TASK REQUIREMENTS
Output only the lines below from the one holding "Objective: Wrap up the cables" down to the one holding "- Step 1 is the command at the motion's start", both end lines included and every picture dropped.

(Data records)
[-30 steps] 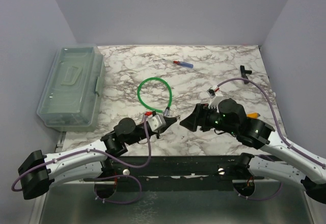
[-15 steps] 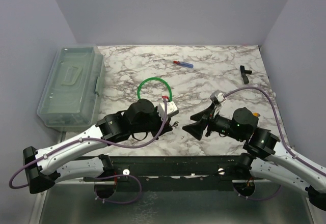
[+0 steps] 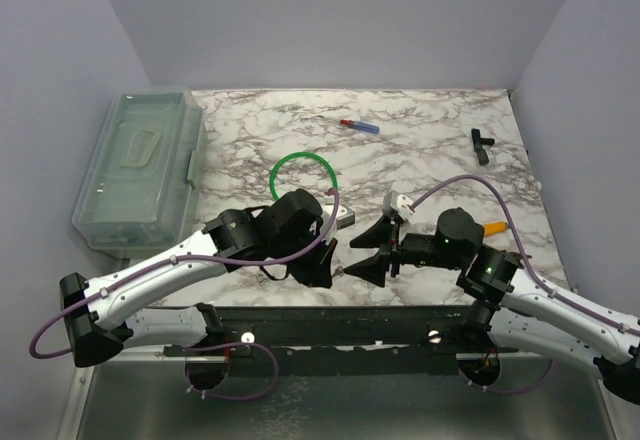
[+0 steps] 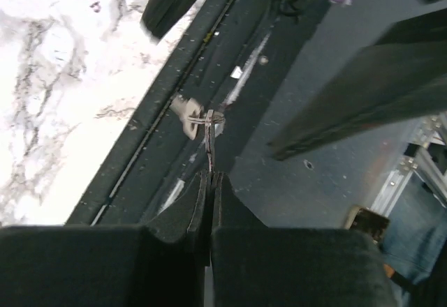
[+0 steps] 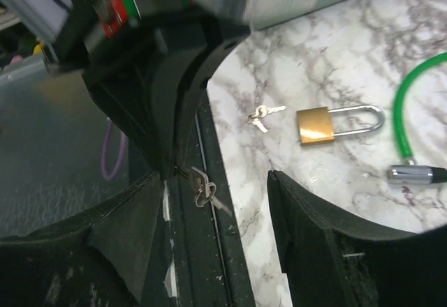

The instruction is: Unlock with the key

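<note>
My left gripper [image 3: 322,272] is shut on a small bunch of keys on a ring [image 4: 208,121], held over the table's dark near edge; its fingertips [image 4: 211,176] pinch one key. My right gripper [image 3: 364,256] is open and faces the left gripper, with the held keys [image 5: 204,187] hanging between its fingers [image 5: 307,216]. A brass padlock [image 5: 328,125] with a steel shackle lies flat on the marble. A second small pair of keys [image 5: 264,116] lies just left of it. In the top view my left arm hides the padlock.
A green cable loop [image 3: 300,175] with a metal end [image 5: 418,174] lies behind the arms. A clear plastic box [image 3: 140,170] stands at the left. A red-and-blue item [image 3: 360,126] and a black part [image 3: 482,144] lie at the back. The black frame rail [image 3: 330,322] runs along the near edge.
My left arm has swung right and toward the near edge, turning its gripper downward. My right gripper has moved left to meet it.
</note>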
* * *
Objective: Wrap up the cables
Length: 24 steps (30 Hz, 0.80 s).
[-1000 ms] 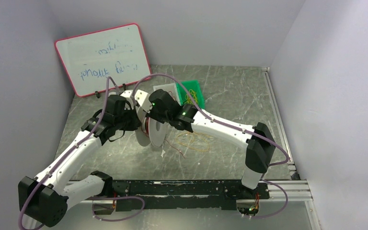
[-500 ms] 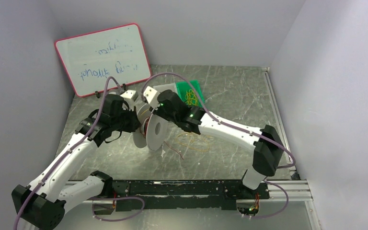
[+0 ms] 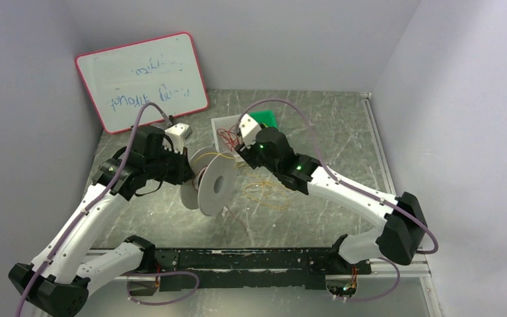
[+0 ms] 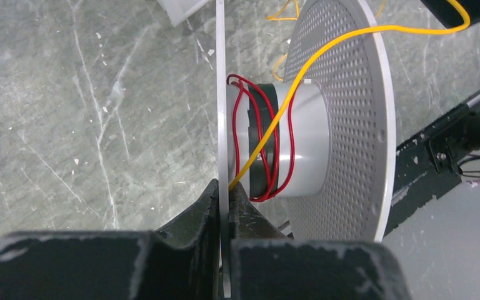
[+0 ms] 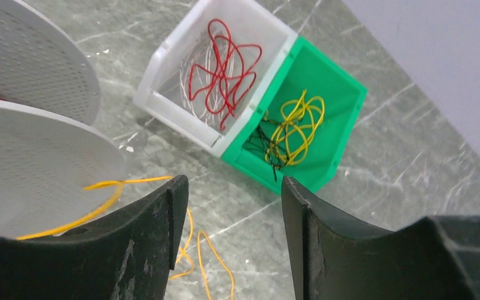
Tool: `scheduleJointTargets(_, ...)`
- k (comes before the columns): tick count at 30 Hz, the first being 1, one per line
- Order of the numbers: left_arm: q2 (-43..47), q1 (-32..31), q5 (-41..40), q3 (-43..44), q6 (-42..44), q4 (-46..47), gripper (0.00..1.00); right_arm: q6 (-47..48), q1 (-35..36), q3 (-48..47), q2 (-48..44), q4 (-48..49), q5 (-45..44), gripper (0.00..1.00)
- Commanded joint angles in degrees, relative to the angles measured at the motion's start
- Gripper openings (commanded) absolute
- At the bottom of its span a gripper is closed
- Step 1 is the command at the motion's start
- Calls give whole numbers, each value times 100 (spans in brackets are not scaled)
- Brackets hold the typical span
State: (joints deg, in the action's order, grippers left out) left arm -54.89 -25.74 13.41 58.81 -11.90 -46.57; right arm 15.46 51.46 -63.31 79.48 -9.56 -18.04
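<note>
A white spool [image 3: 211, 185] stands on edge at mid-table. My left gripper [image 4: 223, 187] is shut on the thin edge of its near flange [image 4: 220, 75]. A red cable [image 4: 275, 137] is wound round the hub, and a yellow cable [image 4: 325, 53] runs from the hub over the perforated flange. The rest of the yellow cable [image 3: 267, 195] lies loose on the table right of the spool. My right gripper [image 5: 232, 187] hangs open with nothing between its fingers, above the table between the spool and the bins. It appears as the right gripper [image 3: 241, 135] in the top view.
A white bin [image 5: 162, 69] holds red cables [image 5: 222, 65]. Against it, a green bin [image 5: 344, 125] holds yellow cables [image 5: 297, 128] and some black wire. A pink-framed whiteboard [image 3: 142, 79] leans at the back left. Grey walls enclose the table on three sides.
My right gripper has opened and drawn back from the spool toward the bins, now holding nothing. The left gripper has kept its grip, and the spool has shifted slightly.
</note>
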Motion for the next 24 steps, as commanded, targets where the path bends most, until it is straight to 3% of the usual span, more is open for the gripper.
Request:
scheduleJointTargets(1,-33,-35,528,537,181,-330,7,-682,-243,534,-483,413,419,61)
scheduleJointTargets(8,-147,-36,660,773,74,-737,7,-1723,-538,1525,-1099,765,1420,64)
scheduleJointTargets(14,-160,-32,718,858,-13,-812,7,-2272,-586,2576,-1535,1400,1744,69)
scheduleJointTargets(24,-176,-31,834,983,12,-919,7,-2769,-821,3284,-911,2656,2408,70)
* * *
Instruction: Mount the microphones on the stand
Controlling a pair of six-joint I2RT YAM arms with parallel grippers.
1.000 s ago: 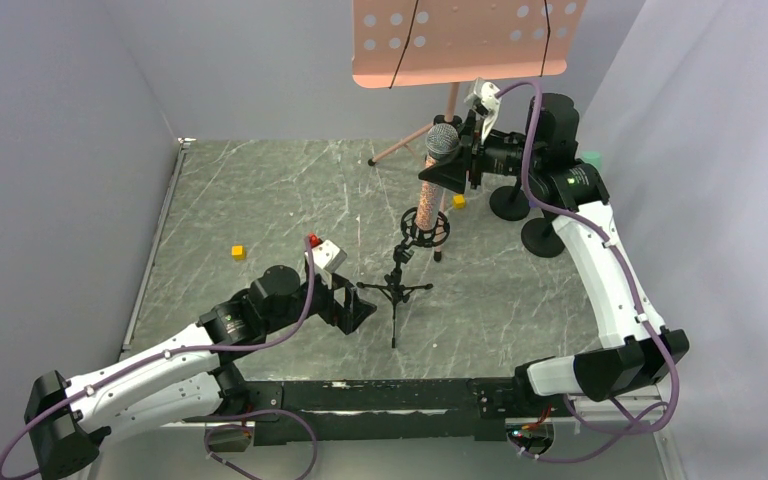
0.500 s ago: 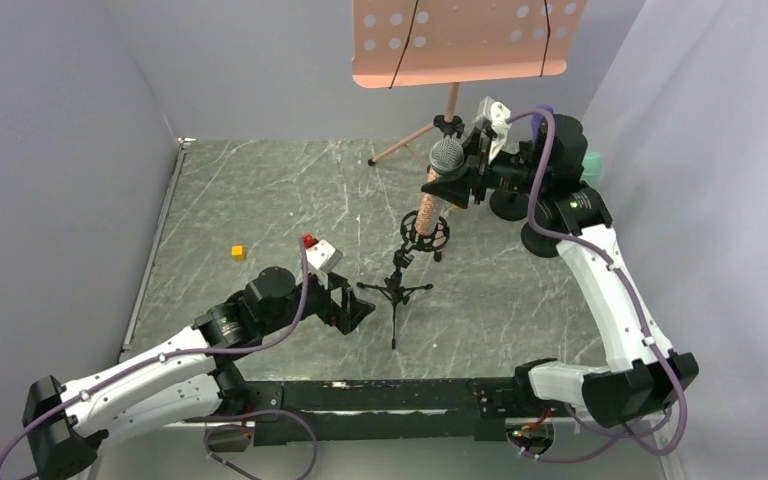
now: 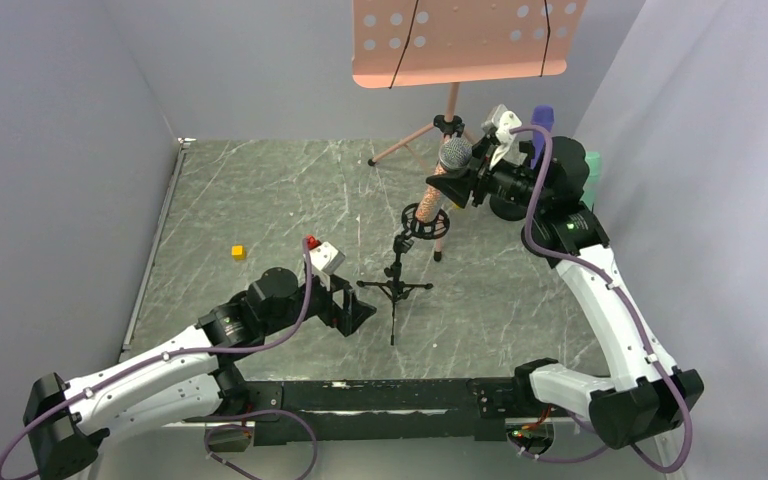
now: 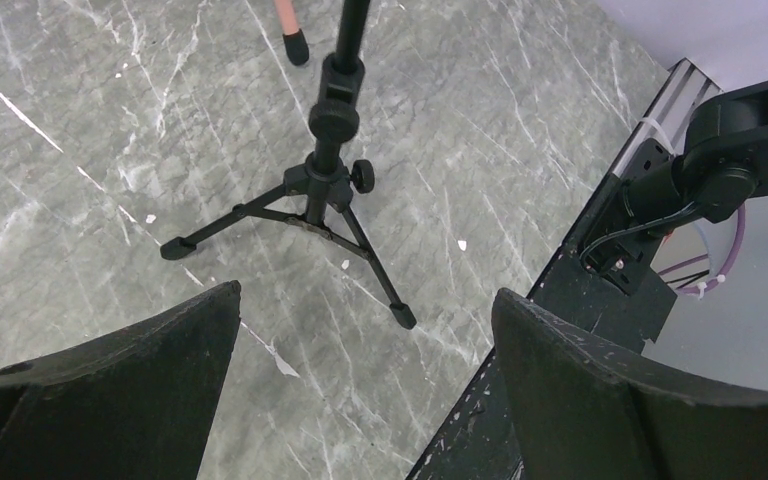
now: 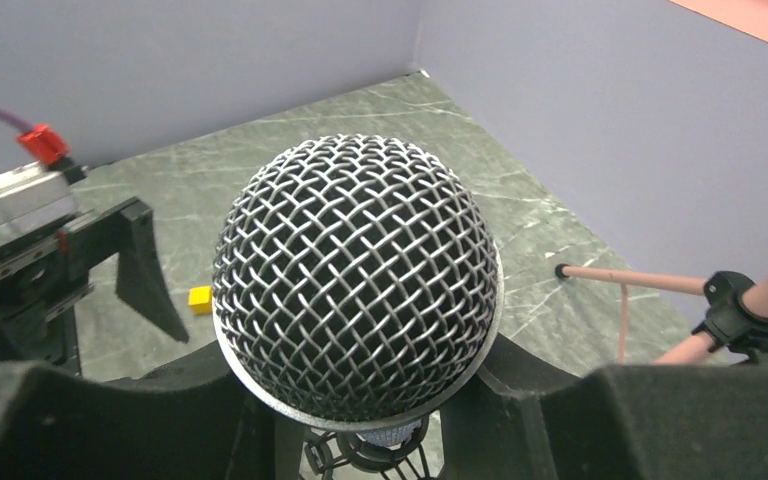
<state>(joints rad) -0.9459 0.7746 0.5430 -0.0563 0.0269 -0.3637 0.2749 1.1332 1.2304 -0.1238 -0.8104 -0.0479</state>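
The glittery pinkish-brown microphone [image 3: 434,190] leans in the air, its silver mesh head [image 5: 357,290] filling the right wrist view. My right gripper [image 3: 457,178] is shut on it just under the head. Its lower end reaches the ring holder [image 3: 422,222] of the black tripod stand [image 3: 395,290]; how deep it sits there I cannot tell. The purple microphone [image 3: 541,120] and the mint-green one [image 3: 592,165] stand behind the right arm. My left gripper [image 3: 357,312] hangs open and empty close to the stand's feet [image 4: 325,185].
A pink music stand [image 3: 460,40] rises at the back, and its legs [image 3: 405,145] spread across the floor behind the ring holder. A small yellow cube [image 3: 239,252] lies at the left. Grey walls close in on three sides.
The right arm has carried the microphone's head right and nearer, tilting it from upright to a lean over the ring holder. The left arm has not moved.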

TASK ANSWER
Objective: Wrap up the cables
Length: 24 steps (30 Hz, 0.80 s).
[-1000 ms] 
[-500 ms] 
[+0 ms] 
[+0 ms] 
[+0 ms] 
Tool: `scheduleJointTargets(_, ...)`
- k (comes before the columns): tick count at 30 Hz, the first being 1, one per line
- Order of the numbers: left_arm: q2 (-43..47), q1 (-32..31), q5 (-41..40), q3 (-43..44), q6 (-42..44), q4 (-46..47), gripper (0.00..1.00); right_arm: q6 (-47..48), q1 (-35..36), q3 (-48..47), q2 (-48..44), q4 (-48..49), q5 (-45..44), gripper (0.00..1.00)
- Commanded joint angles in degrees, relative to the angles measured at the motion's start
- Gripper openings (commanded) absolute
- At the bottom of its span a gripper is closed
- Step 1 is the command at the motion's start

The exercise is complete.